- Born: Mario Yamasaki April 22, 1964 (age 62) São Paulo, Brazil
- Other names: Mario Yamasaki Jr. “If He Dies, He Dies”; "The Grim Reaper"
- Style: Brazilian Jiu-Jitsu, Judo
- Teachers: Shigeru Yamasaki, Shigueto Yamasaki, Marcelo Behring, Otavio de Almeida
- Rank: 6th degree black belt in Brazilian Jiu-Jitsu Judo black belt

Other information
- Occupation: Brazilian Jiu-Jitsu instructor, MMA referee
- Notable school: Yamasaki Academy
- Website: http://www.grappling.com

= Mario Yamasaki =

Brazilian martial artist

Mario Yamasaki (born April 22, 1964) is a Brazilian mixed martial arts referee licensed in many states, most recognizable from his duties with the Ultimate Fighting Championship (UFC), as well as founder and chief instructor of the International Yamasaki Academy. Yamasaki is a veteran of over 490 fights in the UFC, Strikeforce, WEC, EliteXC and Pride Fighting Championships.

== Biography ==
Yamasaki was born in São Paulo, Brazil, the oldest of two sons born to Shigeru Yamasaki (山崎 茂, Mario Yamasaki Sr.). Yamasaki's family has been teaching martial arts in Brazil for two generations. His father is half-Japanese.

Yamasaki and his younger brother Fernando, a 7th Red & Black Belt in BJJ, originally began training in judo as children under their father Shigeru, an 8th degree Red/White belt in the art and their uncle Shigueto Yamasaki Sr. (山崎 重人).

In 1986, at the age of 22 Yamasaki began training in Brazilian jiu-jitsu under 5th degree black belt Marcelo Behring (a black belt under his father Flavio Behring and Rickson Gracie), who began teaching jiu-jitsu at the same gym in São Paulo where Yamasaki taught judo.

Yamasaki's training under Behring would only last a short time as he would soon move to the United States, traveling frequently back to Brazil to continue his jiu-jitsu training under Behring, until the latter switched gyms. Yamasaki would continue his training in jiu-jitsu under his brother Fernando, who had begun training under Otavio de Almeida and Roberto Lage.

In January 2002, Otavio de Almeida, president of the Federação de Jiu-Jitsu Brasileiro de São Paulo, Brasil (Brazilian Jiu-Jitsu Federation of São Paulo, Brazil) promoted Yamasaki to 4th degree black belt.

== UFC career ==
Yamasaki first became affiliated with the UFC (then owned by Semaphore Entertainment Group), when both he and his brother helped the promotion organize their first event in Brazil, UFC Brazil: Ultimate Brazil in São Paulo.

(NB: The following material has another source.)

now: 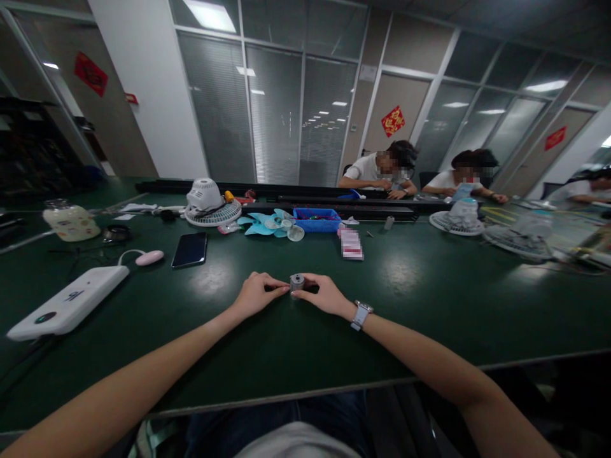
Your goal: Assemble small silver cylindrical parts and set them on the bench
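A small silver cylindrical motor stands upright on the green table, with a short shaft at the middle of its top face. My right hand grips it between thumb and fingers from the right. Against its left side, the thumb and forefinger of my left hand are pinched together. Whether a small part sits between those left fingertips is too small to tell. A grey-strapped watch is on my right wrist.
Beyond my hands lie a blue bin, light-blue fan blades, a pink-and-white box and another metal cylinder. Leftward are a phone, a white power strip and a fan base. Two people sit opposite.
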`<state>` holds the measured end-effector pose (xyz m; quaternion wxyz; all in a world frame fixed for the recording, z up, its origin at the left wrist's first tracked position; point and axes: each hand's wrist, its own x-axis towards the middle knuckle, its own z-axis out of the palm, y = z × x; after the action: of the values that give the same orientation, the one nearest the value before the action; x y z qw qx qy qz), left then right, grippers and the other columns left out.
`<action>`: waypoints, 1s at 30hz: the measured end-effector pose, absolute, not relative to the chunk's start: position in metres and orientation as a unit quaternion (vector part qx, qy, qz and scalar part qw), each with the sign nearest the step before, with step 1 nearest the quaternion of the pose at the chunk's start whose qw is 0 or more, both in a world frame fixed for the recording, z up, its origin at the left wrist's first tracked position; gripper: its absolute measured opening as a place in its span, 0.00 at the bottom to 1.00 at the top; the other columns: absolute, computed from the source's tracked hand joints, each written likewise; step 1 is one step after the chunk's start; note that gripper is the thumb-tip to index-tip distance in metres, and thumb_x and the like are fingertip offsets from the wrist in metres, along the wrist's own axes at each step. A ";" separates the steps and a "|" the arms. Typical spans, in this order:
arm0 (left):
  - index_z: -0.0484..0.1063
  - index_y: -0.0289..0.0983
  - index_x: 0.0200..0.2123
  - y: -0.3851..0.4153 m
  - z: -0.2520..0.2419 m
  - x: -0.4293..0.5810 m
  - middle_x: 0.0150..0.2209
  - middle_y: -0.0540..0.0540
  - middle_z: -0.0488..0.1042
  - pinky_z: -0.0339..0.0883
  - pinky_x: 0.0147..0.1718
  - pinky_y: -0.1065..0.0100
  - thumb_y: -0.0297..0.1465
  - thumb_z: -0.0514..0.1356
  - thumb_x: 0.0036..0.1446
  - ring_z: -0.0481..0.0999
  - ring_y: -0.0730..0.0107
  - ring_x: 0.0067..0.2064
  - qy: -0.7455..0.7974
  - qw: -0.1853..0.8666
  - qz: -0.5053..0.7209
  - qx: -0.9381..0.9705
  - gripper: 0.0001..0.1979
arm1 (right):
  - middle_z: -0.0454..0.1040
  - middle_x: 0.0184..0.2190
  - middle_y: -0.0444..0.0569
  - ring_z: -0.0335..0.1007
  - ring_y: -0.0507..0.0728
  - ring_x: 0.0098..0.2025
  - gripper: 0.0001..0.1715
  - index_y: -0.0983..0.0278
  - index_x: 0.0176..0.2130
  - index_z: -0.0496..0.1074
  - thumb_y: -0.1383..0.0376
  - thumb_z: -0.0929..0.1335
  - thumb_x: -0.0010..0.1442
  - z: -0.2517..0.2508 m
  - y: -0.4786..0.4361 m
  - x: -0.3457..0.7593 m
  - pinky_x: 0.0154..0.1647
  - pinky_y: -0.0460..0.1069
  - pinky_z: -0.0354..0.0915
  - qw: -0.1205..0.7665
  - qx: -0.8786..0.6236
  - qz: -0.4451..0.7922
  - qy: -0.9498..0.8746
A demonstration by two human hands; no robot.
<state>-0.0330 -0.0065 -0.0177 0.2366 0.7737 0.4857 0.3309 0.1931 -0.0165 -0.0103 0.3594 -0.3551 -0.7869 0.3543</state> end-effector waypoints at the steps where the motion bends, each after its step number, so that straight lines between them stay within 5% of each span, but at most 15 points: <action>1: 0.83 0.49 0.35 -0.007 -0.017 -0.032 0.31 0.47 0.80 0.63 0.41 0.60 0.44 0.65 0.49 0.74 0.57 0.38 0.489 0.247 0.334 0.767 0.12 | 0.77 0.48 0.49 0.74 0.58 0.48 0.27 0.61 0.53 0.72 0.56 0.72 0.55 -0.011 -0.016 0.194 0.52 0.56 0.68 0.369 -0.359 0.348 -0.784; 9: 0.81 0.49 0.42 -0.005 -0.021 -0.035 0.33 0.46 0.79 0.62 0.41 0.62 0.46 0.61 0.54 0.72 0.58 0.38 0.490 0.212 0.289 0.795 0.16 | 0.78 0.45 0.52 0.75 0.58 0.42 0.25 0.63 0.52 0.72 0.56 0.70 0.56 -0.006 0.039 0.269 0.46 0.53 0.69 0.480 -0.528 0.142 -0.686; 14: 0.81 0.49 0.43 -0.005 -0.022 -0.034 0.32 0.45 0.78 0.61 0.38 0.64 0.48 0.59 0.55 0.71 0.59 0.37 0.503 0.180 0.278 0.799 0.18 | 0.79 0.43 0.52 0.76 0.58 0.41 0.24 0.63 0.51 0.71 0.56 0.69 0.57 -0.006 0.070 0.355 0.42 0.51 0.68 0.447 -0.696 0.007 -0.562; 23: 0.79 0.41 0.44 0.000 -0.024 -0.034 0.31 0.47 0.79 0.62 0.30 0.67 0.47 0.55 0.58 0.75 0.62 0.32 0.535 0.230 0.369 0.724 0.21 | 0.78 0.40 0.56 0.75 0.61 0.41 0.22 0.66 0.46 0.72 0.56 0.69 0.55 -0.023 0.076 0.391 0.41 0.52 0.66 0.408 -0.756 -0.008 -0.512; 30: 0.78 0.40 0.43 -0.002 -0.023 -0.033 0.34 0.47 0.79 0.64 0.33 0.66 0.44 0.55 0.59 0.76 0.61 0.35 0.532 0.243 0.386 0.713 0.18 | 0.63 0.60 0.63 0.57 0.66 0.62 0.35 0.68 0.59 0.59 0.59 0.69 0.56 -0.009 0.057 0.342 0.61 0.61 0.51 0.439 -0.691 -0.142 -0.556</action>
<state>-0.0330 -0.0022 -0.0232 0.2426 0.7135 0.5319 0.3862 0.3415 0.0566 -0.0090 0.4388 -0.6912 -0.5563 -0.1420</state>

After the event, Yamasaki asked UFC referee 'Big' John McCarthy if there were any referee positions available with the company, and was told that the company was looking for someone, marking the beginning of Yamasaki's career as an MMA referee.

At UFC 142 Yamasaki controversially disqualified Erick Silva for illegal blows to the head of Carlo Prater. After the bout, in-ring announcer Joe Rogan criticized Yamasaki for making a bad decision. The UFC upheld his decision and did not seek appeal.

At UFC Fight Night: Machida vs. Anders, Yamasaki was criticized by observers, including Dana White, after he failed to stop a fight between Valentina Shevchenko and Priscila Cachoeira: Shevchenko landed over two hundred strikes to Cachoeira's three. Yamasaki later said that he let the fight go on because he wanted to "allow [Cachoeira] to be a warrior and keep fighting". Dana White has previously repeatedly called for Yamasaki to be precluded from refereeing future UFC events, due to numerous similar controversies. Since the event, Yamasaki has not applied for any UFC refereeing jobs although he has refereed a few other smaller organizations' events.

He announced in 2021 that he planned on applying for more regular officiating assignments, as well as taking a judging course organized by the California State Athletic Commission.

== Personal life ==
Yamasaki lives between São Paulo, Brazil, and Bethesda, Maryland, with his wife and children, where he co-owns and operates a chain of Brazilian jiu-jitsu schools. Yamasaki also owns a construction company in the United States. Yamasaki comes from a martial arts family. Both his father Shigueru Yamasaki and uncle Shigueto Yamasaki are high ranking judoka in Brazil. His brother Fernando Yamasaki holds black belt ranks in both Brazilian jiu-jitsu and judo. His cousin Shigueto Yamasaki, Jr. represented Brazil competing in judo at the 1992 Summer Olympics.